I've got two questions:

What is the cause for the decreasing ELBO and is this a bug? I didn't notice anything off about the results after ELBO started decreasing, so maybe that's just a numerical instability in computing ELBO, not in the optimization algorithm?
If decreasing ELBO is expected for this implementation what would be a good stopping condition? Should I simply halt the model as soon as ELBO starts decreasing? In this implementation there are some stopping conditions (all the *tol values) but neither of those has been triggered before the ELBO started to decrease.

Hi, thanks for bringing this to my attention!

Ideally the ELBO should never decrease. Variational Bayesian optimization iterates deterministically towards a local maxima and does not perform metaheuristics in search of better/global optima.

~~However, because of the need to invert ill-conditions matrices in the CTM models, ∆elbo can at times go negative early on, and eventually does have a tendency to go negative indefinitely.~~ In the algorithm this numerical instability is lessened by regularizing the covariance matrix once it becomes near-singular, however just like perturbations caused by numerical error, regularization also invariably perturbs the direction of ascent. However what's more concerning to me is the NaN error crash, as significant effort was put into making the optimization algorithms numerically safe.

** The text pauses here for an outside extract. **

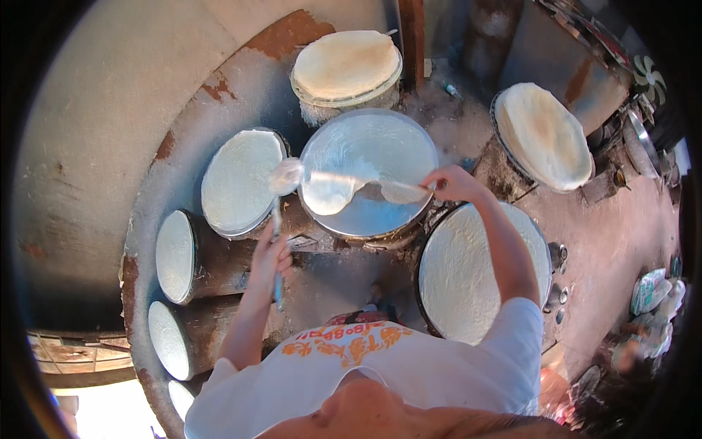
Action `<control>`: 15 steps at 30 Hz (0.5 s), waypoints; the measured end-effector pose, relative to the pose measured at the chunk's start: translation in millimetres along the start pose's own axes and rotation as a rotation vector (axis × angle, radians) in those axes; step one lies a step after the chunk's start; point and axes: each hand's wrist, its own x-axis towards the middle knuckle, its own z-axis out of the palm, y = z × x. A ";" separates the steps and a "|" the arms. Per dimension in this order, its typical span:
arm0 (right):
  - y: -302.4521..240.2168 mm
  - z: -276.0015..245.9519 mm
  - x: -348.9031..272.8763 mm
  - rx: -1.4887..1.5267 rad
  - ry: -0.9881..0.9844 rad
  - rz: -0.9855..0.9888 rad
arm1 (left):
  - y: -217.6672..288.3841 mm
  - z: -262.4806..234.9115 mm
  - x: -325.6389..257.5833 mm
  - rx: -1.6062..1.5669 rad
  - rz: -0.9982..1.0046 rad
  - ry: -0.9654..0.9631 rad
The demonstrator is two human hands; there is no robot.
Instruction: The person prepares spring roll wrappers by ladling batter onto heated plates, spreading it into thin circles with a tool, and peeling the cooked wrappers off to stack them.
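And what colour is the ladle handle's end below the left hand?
The ladle handle's end is blue, below the left hand, in the head view.

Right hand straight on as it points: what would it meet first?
Past the tool it holds, probably the central round pan, though the right hand may pass above; depth unclear.

The ladle (286, 176) by the left edge of the middle pan (387, 227) is smeared by motion — what its bowl holds cannot be told. The stick (340, 178) is blurred too, and its end disappears inside the right hand (450, 183). The right forearm (512, 252) and shirt (439, 377) hide parts of the big near-right pan (468, 285). On the near left, the sleeve (208, 410) covers part of the last pan (178, 395). Far right, the clutter (662, 307) fades into the dark rim — too small to sort out.
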 end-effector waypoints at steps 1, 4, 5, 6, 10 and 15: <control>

If I might ask, was this done using one of the prepackaged datasets, or using some other dataset? I could try to troubleshoot this bug, but that would require recreating the conditions which led to it. Would it be possible to share with me the dataset you ran this on? As well as the exact code you used to run it?

Also, did this NaN error crash only occur on the gpuCTM model, or did it also occur on the CTM or fCTM models? Because if it only occured on the GPU, then it could also be a bug in the OpenCL package, or a GPU hardware/firmware specific idiosyncracy, which would be beyond the scope of this package to control for.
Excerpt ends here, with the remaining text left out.